To mitigate the risk of losses to agricultural borrowers affected by natural calamities and risks of defaults to banks, the State Bank of Pakistan had set up a task force on Crop Loan Insurance Framework in July 2006 comprising all stakeholders for developing operational modalities for crop insurance. Incidentally, the Bank of Punjab and Askari Bank Ltd were already providing crop loan insurance to their borrowers in collaboration with the East-West and United Insurance companies respectively. This scheme was introduced in Punjab in 2004 by the provincial government but it remained confined to seven to eight districts of central Punjab where, according to insurance business sources, the rate of farmers' literacy was the highest and the farmers were far more progressive, and enjoyed the benefits of social networking.
The major banks and insurance companies have developed their crop insurance programme/products based on the framework developed by the task force and some of these products have come to the market. The banks were free to negotiate their terms, conditions and operational modalities including rate of premium, making the scheme/crop insurance mandatory for their borrowers etc. with any insurance company as per bank's policy and applicable rules and regulations.

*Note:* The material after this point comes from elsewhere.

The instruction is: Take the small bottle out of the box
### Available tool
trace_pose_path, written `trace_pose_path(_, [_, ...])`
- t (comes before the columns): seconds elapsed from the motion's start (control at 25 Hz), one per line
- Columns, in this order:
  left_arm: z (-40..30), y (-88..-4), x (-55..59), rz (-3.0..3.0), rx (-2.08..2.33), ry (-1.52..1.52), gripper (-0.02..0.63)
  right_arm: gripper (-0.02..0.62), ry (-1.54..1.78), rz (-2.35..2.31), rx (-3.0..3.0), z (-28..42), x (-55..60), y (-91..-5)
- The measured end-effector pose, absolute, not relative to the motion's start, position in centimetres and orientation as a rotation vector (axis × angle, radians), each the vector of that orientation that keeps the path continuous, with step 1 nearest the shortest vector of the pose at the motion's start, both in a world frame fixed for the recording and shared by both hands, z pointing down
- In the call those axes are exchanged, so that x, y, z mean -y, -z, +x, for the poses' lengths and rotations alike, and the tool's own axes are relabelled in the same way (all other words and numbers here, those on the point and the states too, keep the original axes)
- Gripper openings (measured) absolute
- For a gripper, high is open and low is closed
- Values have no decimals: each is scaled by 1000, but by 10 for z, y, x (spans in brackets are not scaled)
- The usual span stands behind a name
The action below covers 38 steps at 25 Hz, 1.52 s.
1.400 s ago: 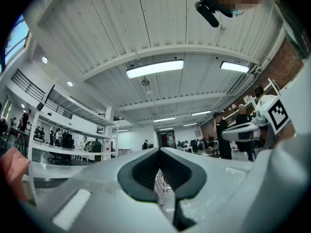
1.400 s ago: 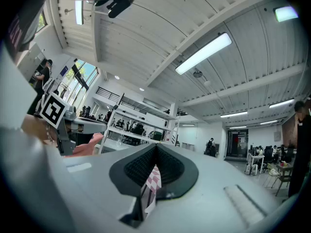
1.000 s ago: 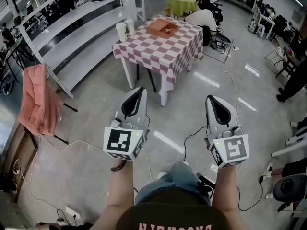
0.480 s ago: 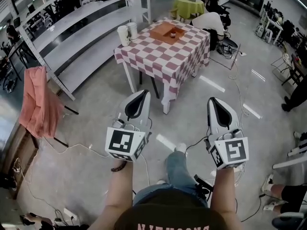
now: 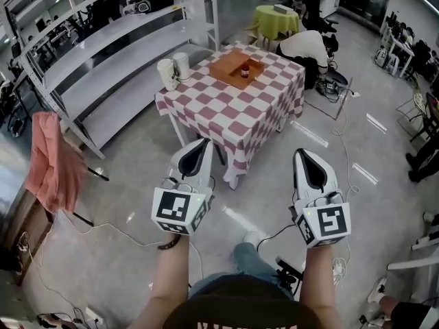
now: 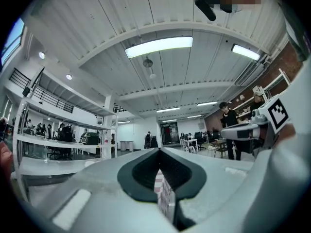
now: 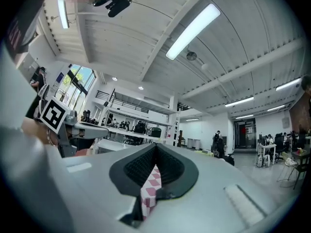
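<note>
The small bottle [image 5: 244,72] stands upright inside the shallow brown box [image 5: 228,60], toward its right-hand side, and the box lies on the far part of the desk [image 5: 236,118], on a red-and-white check cloth. Two white cups [image 5: 167,75] stand together near the desk's left corner. The left gripper [image 5: 202,145] and the right gripper [image 5: 302,157] are held side by side over the floor, well apart from the desk and pointing toward it. Each has its jaws pressed together at the tips with nothing between them. The likeliest trouble is a gripper reaching the box with its jaws shut. Closed tips would push the bottle instead of straddling it, and so small and light-looking a thing would probably tip or roll against the box wall. Even with the jaws parted, the wall stands close beside the bottle. A jaw that comes in too low could catch the rim and drag the box, and perhaps the loose cloth with it. The box sits deep on the desk, so the reach is long, and a left gripper swung wide might clip the cups. Nearer the person, cables [image 5: 110,223] trail over the floor, and a snagged foot on the way in could jolt both hands.
</note>
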State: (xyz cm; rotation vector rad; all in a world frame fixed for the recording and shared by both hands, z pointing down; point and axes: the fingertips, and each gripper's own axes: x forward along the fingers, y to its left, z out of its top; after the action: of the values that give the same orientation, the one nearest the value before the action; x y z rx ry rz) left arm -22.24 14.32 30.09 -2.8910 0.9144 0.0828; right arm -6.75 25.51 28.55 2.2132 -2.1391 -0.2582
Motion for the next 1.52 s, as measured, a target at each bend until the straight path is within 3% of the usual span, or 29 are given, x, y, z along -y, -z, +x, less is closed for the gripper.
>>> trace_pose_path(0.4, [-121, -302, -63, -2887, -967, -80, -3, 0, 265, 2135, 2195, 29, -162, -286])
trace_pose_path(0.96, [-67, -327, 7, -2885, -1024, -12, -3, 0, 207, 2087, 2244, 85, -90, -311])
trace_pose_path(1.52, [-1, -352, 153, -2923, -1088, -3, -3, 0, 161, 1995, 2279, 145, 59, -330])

Documentation is a prerequisite for insurance cover. Insurance people observe that when a big part of urban economy is undocumented how it would be possible to bring agriculture under documentation and provide benefits of insurance business. Thus especially majority of small farmers would remain outside insurance cover if any time the banks agree to coordinate with insurance companies for getting a cover. Apart from this, the fear of risk in doing business with landed gentry also inhibits private insurance companies to go in a big way for crop insurance.